Thank you for your comment and for the hyperlinks. That should provide enough research material to keep me off the streets for some period of time.
But I think my original question might have been misunderstood to some extent. My thoughts were rather going along the lines - if the mechanisms responsible for the epigenetic mechanisms are themselves encoded - can they still account as if they "do not involve any DNA sequence alteration, only chromatin reformatting.".
Or is it also plausible that the genetic changes involved in conservation of epimutations are just not as straightforwardly linked to them as the regular mutations (eg. epimutations are caused by regular mutations elsewhere, epimutations are a result of some changes in promoter sequences of regulatory genes etc.). The topic is quite interesting and somewhat linked to my research, at least conceptually.I research evolution of bacteria and how acquisition of new "allele" or variants in a population can happen via alternative routes rather than "regular" mutations. And the thought that continuously bothers me is - if let's say natural transformation is still a mechanism that is coded, if its prevalence can be traced to particular conditions and particular mutations - is it still horizontal or rather a laterally transferred but horizontally active system. Sounds bit confusing, but its a concept that I still have not tackled completely, so please do feel free to ask for clarifications where needed:)
If you follow the link on "epimutations," you will find a paper on "paramutation" by Vicki Chandler. This is one case where we know that the stable changes are in chromatin formatting and are not the consequences of sequence changes elsewhere in the genome.
It remains, true, however, that mutations disrupting the epigenetic silencing system can reverse a wide variety of epimutations (where the epimutant state is silent) and induce yet others (where the epimutant state is expressed). In the next blog, I will explain a case where a stable mutant state can be induced by disrupting epigenetic silencing and then reversed by targeted epigenetic silencing.

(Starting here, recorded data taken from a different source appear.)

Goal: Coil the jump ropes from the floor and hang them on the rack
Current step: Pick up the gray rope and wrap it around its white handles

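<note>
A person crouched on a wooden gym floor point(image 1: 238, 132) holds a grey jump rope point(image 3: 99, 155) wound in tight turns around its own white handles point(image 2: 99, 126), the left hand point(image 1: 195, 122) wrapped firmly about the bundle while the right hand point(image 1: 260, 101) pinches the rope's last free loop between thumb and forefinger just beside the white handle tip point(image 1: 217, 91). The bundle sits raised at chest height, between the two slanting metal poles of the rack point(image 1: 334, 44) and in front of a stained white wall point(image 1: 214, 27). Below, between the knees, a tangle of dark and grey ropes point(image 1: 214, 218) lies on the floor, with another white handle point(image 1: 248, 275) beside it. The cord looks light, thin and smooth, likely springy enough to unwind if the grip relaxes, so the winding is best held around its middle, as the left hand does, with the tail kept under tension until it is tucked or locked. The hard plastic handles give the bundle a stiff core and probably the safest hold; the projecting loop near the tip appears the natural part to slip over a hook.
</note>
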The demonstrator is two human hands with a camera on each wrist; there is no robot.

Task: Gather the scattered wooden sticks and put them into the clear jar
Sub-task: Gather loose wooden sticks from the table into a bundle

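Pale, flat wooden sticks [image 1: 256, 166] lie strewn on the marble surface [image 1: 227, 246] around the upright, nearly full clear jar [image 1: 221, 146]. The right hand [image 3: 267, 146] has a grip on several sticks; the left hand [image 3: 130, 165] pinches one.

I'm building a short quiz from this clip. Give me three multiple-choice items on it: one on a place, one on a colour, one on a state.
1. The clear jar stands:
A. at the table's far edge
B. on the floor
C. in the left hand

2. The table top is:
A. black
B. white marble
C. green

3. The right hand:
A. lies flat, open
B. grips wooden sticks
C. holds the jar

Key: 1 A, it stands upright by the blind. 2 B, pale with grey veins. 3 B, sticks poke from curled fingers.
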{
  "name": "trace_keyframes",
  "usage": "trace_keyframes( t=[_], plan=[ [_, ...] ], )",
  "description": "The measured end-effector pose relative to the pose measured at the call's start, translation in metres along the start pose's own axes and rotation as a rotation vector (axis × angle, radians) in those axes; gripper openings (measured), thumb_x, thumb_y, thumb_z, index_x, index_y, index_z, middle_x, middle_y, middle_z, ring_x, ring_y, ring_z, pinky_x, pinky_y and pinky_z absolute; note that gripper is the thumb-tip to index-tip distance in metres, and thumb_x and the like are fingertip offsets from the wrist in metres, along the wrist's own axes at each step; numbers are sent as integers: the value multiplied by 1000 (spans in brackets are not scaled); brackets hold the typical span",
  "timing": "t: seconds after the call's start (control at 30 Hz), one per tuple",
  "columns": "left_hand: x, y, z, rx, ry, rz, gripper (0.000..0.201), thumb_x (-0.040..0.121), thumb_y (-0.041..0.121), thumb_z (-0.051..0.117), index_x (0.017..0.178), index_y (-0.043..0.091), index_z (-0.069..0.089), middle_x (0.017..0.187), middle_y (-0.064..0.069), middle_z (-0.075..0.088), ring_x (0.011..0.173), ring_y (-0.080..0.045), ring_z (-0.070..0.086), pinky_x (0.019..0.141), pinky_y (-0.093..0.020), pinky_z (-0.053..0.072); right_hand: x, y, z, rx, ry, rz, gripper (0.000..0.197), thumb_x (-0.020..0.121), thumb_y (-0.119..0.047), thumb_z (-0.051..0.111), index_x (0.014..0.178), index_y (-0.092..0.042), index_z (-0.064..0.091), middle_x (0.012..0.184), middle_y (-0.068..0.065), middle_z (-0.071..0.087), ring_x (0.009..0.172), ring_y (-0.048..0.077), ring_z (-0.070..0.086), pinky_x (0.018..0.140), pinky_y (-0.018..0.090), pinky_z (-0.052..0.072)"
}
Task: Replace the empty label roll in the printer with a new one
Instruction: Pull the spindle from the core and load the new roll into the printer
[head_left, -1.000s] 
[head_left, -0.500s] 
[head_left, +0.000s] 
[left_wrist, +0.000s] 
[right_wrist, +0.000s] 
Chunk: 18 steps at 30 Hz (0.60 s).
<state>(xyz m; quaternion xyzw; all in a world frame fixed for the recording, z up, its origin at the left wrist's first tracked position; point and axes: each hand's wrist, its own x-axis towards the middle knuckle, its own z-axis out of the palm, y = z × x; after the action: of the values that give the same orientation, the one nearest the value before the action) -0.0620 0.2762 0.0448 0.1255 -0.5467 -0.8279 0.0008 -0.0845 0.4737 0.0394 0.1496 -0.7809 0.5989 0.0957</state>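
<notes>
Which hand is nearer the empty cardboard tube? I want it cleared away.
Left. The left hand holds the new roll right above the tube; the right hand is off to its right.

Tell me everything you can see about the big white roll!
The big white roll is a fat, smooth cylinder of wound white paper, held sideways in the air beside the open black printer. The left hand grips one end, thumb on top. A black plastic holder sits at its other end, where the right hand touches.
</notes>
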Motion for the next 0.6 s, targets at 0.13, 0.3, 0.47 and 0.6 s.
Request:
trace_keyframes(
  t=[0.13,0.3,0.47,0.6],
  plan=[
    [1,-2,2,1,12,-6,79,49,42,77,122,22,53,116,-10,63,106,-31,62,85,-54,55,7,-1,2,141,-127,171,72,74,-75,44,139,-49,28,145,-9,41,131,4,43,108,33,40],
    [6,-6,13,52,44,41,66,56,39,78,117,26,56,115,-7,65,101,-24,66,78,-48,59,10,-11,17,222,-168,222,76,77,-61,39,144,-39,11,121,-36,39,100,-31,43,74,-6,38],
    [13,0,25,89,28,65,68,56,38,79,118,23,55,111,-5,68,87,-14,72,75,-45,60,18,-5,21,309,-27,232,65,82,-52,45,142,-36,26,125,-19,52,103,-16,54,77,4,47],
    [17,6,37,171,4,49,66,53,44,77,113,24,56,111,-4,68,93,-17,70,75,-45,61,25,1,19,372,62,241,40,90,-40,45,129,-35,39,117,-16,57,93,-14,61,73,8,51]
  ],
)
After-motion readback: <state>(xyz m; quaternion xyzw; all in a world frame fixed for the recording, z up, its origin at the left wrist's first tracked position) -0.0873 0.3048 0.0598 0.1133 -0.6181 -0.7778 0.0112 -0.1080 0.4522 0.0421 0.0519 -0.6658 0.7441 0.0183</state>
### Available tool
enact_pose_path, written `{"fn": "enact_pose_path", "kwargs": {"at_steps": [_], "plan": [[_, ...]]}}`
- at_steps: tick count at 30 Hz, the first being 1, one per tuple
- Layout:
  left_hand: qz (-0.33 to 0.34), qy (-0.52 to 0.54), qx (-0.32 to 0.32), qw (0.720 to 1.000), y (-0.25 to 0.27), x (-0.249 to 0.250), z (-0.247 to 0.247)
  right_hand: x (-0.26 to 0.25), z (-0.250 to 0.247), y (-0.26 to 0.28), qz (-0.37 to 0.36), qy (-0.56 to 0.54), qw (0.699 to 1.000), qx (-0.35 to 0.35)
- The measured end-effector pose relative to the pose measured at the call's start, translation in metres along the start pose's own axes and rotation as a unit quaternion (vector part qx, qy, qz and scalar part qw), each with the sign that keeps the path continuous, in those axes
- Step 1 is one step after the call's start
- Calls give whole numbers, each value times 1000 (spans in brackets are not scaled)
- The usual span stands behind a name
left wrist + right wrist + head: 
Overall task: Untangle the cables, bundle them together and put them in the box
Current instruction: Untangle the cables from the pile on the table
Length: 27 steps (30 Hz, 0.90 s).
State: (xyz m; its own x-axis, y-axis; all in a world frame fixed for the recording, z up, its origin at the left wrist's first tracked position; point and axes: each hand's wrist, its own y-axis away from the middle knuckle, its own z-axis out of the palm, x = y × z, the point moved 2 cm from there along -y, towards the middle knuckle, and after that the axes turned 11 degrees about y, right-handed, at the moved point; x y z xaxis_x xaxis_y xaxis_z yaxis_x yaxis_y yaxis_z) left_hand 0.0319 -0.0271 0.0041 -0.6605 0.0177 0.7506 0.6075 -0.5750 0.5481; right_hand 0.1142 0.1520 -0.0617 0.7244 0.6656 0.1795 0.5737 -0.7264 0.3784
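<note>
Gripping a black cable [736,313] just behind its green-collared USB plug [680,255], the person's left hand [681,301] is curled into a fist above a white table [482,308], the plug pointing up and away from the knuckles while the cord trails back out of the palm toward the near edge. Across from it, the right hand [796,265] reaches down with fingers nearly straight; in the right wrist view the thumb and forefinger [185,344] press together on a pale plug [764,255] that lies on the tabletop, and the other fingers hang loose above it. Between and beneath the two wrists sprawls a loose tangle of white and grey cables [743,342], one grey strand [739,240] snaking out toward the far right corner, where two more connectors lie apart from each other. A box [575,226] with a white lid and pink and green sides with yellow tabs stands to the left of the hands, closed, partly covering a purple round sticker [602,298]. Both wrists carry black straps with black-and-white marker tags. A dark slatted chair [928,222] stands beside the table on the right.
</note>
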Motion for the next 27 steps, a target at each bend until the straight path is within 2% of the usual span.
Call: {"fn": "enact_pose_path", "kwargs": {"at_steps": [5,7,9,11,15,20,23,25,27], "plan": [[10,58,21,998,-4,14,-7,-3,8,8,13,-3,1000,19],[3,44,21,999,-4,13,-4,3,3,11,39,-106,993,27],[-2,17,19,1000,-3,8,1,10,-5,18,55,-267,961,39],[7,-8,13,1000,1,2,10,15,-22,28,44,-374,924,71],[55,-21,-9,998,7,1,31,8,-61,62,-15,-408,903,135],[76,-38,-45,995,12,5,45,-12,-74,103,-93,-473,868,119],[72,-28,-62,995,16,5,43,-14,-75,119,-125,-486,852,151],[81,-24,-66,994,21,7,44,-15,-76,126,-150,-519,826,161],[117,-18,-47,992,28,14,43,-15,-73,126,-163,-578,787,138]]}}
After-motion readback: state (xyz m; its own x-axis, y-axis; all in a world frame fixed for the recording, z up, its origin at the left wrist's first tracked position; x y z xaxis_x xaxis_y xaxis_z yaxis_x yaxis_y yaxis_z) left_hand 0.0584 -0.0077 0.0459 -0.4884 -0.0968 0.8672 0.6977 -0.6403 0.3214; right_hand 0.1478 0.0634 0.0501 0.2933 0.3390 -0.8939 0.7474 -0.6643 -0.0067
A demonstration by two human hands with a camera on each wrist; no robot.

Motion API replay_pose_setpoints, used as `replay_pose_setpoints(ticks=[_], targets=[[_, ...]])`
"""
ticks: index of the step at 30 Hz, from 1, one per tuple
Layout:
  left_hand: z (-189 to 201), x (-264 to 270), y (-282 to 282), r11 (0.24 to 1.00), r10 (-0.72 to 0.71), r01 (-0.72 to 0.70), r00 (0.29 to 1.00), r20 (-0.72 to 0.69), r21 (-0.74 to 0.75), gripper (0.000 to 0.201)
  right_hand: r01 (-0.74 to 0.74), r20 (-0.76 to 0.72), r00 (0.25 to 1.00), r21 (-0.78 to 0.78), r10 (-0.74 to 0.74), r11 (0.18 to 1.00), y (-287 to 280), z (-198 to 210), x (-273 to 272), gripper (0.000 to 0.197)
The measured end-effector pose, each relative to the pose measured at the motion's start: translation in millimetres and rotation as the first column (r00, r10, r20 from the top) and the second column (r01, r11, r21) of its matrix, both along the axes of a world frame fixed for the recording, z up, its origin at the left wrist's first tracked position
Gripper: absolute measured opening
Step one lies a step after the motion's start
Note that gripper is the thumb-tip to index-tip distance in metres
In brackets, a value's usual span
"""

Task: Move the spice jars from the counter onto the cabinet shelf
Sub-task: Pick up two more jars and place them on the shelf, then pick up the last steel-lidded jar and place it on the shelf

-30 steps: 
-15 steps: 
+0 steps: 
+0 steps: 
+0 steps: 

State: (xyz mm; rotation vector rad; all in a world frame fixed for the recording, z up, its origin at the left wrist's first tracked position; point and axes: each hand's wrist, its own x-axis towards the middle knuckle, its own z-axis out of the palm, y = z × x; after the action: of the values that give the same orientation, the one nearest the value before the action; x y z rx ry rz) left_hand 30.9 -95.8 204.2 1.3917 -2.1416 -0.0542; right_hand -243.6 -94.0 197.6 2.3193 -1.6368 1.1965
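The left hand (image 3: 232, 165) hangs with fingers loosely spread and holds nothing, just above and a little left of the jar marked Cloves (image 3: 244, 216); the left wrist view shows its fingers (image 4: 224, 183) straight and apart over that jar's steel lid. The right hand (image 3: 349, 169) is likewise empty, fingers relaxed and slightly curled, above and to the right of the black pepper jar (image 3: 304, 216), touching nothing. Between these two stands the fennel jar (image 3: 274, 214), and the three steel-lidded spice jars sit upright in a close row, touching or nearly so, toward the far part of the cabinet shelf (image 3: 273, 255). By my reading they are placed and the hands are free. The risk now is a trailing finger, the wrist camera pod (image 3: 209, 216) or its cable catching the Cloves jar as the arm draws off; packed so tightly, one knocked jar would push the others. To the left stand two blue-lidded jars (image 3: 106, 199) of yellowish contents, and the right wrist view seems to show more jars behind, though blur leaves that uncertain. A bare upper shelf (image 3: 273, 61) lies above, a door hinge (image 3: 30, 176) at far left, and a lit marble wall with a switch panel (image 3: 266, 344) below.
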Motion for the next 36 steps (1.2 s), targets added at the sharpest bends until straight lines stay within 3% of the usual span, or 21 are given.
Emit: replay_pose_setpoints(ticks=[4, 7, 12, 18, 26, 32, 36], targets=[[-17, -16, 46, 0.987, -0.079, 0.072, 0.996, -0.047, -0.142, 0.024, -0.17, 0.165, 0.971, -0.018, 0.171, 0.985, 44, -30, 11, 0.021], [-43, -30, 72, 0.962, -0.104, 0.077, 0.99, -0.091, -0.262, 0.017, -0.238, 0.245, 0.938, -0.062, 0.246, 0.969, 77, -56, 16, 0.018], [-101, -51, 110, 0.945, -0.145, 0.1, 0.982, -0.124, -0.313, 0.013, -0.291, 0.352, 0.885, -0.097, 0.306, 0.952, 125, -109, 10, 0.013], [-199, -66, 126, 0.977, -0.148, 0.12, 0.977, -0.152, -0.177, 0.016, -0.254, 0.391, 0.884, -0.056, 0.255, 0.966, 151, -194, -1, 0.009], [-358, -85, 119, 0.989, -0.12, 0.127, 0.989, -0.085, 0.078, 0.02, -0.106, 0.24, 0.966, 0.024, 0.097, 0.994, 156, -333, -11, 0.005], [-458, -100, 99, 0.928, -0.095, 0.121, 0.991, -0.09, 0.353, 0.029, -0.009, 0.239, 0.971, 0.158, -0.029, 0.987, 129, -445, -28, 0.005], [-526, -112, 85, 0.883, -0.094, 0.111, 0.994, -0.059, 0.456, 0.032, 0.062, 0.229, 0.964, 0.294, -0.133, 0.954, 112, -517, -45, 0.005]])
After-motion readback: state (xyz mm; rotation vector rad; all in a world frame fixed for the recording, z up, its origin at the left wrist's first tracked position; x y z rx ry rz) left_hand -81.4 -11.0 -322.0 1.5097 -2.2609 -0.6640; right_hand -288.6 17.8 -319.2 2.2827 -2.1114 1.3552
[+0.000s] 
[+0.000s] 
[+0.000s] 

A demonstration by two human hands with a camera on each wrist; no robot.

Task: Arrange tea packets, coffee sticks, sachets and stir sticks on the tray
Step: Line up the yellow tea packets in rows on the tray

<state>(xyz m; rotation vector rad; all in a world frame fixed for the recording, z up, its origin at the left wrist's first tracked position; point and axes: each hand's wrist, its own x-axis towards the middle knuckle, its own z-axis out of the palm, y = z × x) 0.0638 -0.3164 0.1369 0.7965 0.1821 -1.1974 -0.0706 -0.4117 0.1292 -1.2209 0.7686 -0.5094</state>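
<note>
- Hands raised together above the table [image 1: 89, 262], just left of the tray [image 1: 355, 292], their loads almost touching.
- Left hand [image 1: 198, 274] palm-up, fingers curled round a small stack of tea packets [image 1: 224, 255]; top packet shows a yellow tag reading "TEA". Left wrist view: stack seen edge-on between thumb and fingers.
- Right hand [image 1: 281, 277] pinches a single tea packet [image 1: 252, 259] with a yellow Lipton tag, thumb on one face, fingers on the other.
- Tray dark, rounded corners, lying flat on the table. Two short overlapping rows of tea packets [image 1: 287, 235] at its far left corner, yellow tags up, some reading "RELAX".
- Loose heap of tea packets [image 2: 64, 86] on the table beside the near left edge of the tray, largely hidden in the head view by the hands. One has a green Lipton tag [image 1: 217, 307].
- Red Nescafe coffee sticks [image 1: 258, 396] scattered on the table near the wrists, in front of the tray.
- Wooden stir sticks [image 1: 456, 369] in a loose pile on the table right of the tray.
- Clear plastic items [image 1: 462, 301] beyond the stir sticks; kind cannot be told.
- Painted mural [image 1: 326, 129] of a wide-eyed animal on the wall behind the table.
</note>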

There are no clear examples of similar stable epigenetic changes in bacteria, but we do know about many loci where DNA methylation plays a key role in regulation and switching expression of particular sequences on or off (e.g. http://www.ncbi.nlm.nih.gov/pubmed?term=17220888).
Please say something about your research and how it may be linked to epigenetic regulation.
http://www.sciencenews.org/view/generic/id/341931/title/Climate_adaptation_may_be_a_family_affair
Instant epigenetics!
Thanks for the link. This may be another case of transgenerational inheritance of epigenetic modifications. But that is not the only possible explanation. We are also beginning to find reports about transmission of small RNA molecules to offspring, and there may be yet other forms of non-DNA inheritance at work.
It is exciting that the molecular studies are beginning to give us ways to understand phenomena that we were taught for so long were unthinkable or had been disproven. My next blog will contain a different example of a previously "disproven" way that cells change their genomes in response to life history events.
Berthajane Vandegrift
A Few Autistic Questions about Freud, Marx and Darwin
I am not familiar with the work you are mentioning. Please give us a reference, or even better a link. That way we can all see what you are bringing to our attention. Thanks in advance.
http://en.wikipedia.org/wiki/%C3%96verkalix_study
I actually had to read the whole article and pay attention while doing it.
Can't wait to read the follow up articles.
You have warmed my heart. One of the reasons I started blogging was to learn how to communicate contemporary science in a way that is accessible to non-specialists. It's gratifying to hear that I may actually have succeeded. Thank you.